PROBLEM REQUIREMENTS: If a line comes after the one containing "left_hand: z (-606", leave it out; copy every line before it, and that line too, exactly as written, starting from the first line of the entries.

(Saved data entries)
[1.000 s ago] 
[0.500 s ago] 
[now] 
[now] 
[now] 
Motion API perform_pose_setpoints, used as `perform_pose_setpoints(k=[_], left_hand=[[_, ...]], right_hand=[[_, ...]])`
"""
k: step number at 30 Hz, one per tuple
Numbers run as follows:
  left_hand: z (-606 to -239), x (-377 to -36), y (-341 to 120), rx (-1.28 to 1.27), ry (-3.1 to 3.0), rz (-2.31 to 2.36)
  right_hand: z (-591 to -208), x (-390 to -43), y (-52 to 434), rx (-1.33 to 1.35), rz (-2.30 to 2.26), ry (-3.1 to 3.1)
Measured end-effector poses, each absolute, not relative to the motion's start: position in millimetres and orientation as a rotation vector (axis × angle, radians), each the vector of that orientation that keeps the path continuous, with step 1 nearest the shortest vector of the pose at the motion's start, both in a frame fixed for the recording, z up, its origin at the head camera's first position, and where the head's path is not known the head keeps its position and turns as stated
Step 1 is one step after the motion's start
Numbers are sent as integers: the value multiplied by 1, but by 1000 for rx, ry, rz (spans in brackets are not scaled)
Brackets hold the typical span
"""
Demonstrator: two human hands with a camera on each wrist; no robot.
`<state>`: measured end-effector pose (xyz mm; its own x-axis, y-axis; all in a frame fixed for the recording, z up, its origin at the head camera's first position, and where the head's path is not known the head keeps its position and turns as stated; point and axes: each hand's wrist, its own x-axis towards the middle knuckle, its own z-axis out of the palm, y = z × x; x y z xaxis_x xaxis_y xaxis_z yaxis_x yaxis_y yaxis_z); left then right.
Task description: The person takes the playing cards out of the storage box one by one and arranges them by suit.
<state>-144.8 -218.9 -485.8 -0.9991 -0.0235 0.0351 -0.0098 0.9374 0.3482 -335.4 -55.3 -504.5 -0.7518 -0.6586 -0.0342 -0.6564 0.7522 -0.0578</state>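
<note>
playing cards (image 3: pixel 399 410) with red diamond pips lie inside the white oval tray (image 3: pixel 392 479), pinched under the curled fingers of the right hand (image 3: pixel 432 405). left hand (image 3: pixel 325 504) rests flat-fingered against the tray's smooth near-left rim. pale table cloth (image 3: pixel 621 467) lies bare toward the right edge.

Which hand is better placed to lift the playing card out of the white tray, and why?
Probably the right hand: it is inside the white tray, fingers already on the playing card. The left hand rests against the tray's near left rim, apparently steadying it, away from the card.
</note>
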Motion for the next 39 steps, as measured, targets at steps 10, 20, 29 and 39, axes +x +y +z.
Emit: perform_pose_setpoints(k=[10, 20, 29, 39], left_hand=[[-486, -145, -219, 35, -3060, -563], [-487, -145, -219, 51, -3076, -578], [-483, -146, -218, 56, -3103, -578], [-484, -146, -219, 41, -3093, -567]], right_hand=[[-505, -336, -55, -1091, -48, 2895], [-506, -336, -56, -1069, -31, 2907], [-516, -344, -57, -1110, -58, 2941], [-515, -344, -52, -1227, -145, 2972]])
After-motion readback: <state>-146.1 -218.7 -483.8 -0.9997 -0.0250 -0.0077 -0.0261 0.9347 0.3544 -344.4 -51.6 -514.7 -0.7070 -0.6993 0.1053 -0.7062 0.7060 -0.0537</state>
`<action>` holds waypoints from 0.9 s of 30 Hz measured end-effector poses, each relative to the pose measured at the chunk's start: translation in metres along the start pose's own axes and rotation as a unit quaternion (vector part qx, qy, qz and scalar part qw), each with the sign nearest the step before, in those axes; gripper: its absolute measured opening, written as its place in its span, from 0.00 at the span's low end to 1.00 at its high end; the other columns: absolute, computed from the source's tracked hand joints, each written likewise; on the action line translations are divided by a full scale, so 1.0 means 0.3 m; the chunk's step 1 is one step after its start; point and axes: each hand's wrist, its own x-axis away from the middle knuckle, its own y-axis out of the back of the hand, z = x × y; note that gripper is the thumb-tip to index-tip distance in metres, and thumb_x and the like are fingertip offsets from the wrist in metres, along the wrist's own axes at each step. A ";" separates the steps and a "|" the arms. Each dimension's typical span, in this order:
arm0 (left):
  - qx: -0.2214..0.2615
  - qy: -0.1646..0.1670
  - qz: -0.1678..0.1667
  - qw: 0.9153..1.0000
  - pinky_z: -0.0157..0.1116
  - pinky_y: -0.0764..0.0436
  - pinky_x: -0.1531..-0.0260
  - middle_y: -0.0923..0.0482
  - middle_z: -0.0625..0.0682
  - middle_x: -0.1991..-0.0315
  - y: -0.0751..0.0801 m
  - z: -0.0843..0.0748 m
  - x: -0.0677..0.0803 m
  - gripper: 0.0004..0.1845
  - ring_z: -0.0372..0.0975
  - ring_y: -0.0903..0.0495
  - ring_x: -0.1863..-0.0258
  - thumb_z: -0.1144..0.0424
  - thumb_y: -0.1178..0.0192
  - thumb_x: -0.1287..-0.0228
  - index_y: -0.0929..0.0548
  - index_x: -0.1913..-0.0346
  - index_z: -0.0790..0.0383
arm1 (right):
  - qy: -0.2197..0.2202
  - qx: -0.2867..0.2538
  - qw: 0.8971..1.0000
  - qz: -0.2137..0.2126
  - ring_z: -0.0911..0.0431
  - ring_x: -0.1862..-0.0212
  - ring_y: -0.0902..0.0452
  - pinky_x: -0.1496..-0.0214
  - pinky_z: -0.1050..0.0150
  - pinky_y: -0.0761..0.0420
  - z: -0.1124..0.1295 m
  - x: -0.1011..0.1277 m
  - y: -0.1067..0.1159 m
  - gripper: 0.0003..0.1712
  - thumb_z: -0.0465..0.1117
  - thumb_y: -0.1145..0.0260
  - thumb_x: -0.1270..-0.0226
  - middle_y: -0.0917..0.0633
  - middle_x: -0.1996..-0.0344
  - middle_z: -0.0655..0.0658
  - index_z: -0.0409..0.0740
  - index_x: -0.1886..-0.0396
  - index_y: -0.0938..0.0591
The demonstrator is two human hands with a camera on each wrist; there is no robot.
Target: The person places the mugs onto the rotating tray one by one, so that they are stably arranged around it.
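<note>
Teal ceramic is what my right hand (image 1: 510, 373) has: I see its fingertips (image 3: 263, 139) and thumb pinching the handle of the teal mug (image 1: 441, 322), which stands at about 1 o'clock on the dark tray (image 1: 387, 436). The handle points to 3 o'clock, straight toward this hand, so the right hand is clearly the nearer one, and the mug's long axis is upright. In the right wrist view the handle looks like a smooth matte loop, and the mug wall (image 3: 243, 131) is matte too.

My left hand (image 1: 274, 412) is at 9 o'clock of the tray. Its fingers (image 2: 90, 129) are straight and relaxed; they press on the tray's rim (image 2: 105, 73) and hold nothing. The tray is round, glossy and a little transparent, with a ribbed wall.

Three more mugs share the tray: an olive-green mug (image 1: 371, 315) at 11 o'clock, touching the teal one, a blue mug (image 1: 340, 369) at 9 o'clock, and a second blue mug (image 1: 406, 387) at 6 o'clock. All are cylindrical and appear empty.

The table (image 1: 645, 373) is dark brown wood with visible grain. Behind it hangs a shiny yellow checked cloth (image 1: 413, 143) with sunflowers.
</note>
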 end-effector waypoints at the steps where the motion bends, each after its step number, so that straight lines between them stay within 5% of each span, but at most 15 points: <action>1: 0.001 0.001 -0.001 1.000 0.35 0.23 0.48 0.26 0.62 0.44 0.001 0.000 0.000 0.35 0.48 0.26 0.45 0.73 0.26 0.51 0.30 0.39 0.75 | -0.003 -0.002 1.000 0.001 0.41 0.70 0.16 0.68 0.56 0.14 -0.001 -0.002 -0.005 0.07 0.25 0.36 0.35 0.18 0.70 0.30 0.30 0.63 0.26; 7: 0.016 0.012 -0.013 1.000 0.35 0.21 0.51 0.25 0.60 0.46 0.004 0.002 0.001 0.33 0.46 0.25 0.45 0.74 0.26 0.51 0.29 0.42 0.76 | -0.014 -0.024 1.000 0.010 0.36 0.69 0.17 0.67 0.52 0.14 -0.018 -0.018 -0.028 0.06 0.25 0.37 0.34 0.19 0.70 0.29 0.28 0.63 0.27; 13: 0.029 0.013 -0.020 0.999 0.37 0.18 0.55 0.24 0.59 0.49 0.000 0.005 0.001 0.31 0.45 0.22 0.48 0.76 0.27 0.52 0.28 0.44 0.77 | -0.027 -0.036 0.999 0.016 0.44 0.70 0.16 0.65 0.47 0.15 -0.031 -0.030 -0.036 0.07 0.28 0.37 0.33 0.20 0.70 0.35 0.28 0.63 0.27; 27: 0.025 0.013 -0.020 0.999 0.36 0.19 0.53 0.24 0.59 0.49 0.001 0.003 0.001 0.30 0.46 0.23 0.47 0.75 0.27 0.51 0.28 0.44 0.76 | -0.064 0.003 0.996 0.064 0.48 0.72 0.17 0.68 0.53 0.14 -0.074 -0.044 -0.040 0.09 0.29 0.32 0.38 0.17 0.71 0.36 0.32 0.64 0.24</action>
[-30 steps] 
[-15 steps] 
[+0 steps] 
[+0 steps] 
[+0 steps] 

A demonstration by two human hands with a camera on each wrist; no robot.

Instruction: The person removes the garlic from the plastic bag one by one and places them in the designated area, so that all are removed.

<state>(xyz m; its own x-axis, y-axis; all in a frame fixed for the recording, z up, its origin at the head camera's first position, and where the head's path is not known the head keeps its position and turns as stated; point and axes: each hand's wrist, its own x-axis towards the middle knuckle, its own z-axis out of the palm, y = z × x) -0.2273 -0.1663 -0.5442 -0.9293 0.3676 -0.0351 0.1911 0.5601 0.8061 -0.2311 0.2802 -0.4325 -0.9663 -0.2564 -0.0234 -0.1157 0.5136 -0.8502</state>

RESPONSE AREA:
[1.000 s ago] 
[0.500 s ago] 
[now] 
[now] 
[now] 
Motion API perform_pose_setpoints, used as `perform_pose_setpoints(k=[_], left_hand=[[_, ...]], right_hand=[[_, ...]])`
"""
k: step number at 30 Hz, one per tuple
Numbers run as follows:
  left_hand: z (-606 to -239), x (-377 to -36), y (-341 to 120), rx (-1.28 to 1.27), ry (-3.1 to 3.0), rz (-2.31 to 2.36)

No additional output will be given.